> _PROBLEM DESCRIPTION_: Give back all of the data exactly.

> _COLLECTED DATA_:
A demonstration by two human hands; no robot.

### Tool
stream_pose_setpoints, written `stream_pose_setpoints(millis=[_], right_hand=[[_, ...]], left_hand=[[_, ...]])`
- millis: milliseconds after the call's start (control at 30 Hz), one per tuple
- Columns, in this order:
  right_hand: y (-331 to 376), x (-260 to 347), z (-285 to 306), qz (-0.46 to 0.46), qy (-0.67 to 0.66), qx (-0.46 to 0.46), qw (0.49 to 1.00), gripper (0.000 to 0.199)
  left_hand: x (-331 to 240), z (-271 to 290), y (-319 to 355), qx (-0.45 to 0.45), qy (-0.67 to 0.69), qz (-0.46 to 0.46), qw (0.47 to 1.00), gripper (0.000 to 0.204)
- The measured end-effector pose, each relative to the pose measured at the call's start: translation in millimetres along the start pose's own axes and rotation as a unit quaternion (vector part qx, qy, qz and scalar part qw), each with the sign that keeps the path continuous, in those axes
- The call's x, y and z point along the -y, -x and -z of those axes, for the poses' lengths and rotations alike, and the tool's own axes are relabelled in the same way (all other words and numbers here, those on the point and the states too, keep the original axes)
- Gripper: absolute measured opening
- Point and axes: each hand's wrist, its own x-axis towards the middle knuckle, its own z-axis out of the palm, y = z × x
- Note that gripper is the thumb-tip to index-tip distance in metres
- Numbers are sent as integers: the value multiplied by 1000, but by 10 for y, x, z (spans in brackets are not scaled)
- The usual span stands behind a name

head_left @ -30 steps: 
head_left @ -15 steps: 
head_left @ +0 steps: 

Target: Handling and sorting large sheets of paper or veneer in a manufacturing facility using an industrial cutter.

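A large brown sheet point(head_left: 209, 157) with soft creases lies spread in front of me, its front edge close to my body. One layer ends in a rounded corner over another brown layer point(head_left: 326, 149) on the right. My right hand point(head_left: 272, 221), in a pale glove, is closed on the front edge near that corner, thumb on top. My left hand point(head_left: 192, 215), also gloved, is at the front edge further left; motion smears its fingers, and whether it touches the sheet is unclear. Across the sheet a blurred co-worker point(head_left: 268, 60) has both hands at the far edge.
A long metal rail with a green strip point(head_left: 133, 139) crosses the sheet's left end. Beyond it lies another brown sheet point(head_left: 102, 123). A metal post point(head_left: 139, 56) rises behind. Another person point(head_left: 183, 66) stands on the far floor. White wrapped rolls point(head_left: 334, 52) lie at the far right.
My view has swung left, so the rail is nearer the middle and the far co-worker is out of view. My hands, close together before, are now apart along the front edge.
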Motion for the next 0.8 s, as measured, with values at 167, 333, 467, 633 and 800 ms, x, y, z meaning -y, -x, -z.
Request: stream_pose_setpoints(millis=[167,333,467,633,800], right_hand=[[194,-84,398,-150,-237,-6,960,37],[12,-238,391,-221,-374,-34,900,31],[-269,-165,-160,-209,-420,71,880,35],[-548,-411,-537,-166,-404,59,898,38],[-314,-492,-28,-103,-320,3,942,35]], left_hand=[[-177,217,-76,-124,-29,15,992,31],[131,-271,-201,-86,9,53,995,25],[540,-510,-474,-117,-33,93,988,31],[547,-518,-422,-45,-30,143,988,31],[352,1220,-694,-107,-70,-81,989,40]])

> _RESULT_:
A demonstration by two human hands; no robot.

### Tool
stream_pose_setpoints, written `stream_pose_setpoints(millis=[_], right_hand=[[_, ...]], left_hand=[[_, ...]])`
- millis: milliseconds after the call's start (control at 30 Hz), one per tuple
- Columns, in this order:
  right_hand: y (-331 to 376), x (-260 to 347), z (-285 to 306), qz (-0.46 to 0.46), qy (-0.67 to 0.66), qx (-0.46 to 0.46), qw (0.49 to 1.00), gripper (0.000 to 0.199)
  left_hand: x (-331 to 240), z (-271 to 290), y (-319 to 355), qx (-0.45 to 0.45), qy (-0.67 to 0.69), qz (-0.46 to 0.46), qw (0.47 to 1.00), gripper (0.000 to 0.204)
- The measured end-effector pose, each relative to the pose measured at the call's start: translation in millimetres along the start pose's own axes and rotation as a unit quaternion (vector part qx, qy, qz and scalar part qw), each with the sign that keeps the path continuous, in those axes
- The call's x, y and z point along the -y, -x and -z of those axes, for the poses' lengths and rotations alike, and the tool's own axes are relabelled in the same way (all other words and numbers here, those on the point and the states too, keep the original axes)
- Gripper: absolute measured opening
- Point and axes: each hand's wrist, its own x-axis towards the middle knuckle, its own z-axis out of the palm, y = z × x
- Note that gripper is the thumb-tip to index-tip distance in metres
- Numbers are sent as integers: the value multiplied by 1000, but by 10 for y, x, z (spans in brackets are not scaled)
- The usual span stands behind a name

head_left @ -30 steps: 
head_left @ -15 steps: 
head_left @ +0 steps: 

Target: Handling and sorting large sheets of paper or veneer in a manufacturing facility using an industrial cutter.

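A large brown sheet point(head_left: 209, 157) with soft creases lies spread in front of me, its front edge close to my body. One layer ends in a rounded corner over another brown layer point(head_left: 326, 149) on the right. My right hand point(head_left: 272, 221), in a pale glove, is closed on the front edge near that corner, thumb on top. My left hand point(head_left: 192, 215), also gloved, is at the front edge further left; motion smears its fingers, and whether it touches the sheet is unclear. Across the sheet a blurred co-worker point(head_left: 268, 60) has both hands at the far edge.
A long metal rail with a green strip point(head_left: 133, 139) crosses the sheet's left end. Beyond it lies another brown sheet point(head_left: 102, 123). A metal post point(head_left: 139, 56) rises behind. Another person point(head_left: 183, 66) stands on the far floor. White wrapped rolls point(head_left: 334, 52) lie at the far right.
My view has swung left, so the rail is nearer the middle and the far co-worker is out of view. My hands, close together before, are now apart along the front edge.
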Motion for the next 0.8 s, as measured, with values at 167, 333, 467, 633 and 800 ms, x, y, z meaning -y, -x, -z.
Request: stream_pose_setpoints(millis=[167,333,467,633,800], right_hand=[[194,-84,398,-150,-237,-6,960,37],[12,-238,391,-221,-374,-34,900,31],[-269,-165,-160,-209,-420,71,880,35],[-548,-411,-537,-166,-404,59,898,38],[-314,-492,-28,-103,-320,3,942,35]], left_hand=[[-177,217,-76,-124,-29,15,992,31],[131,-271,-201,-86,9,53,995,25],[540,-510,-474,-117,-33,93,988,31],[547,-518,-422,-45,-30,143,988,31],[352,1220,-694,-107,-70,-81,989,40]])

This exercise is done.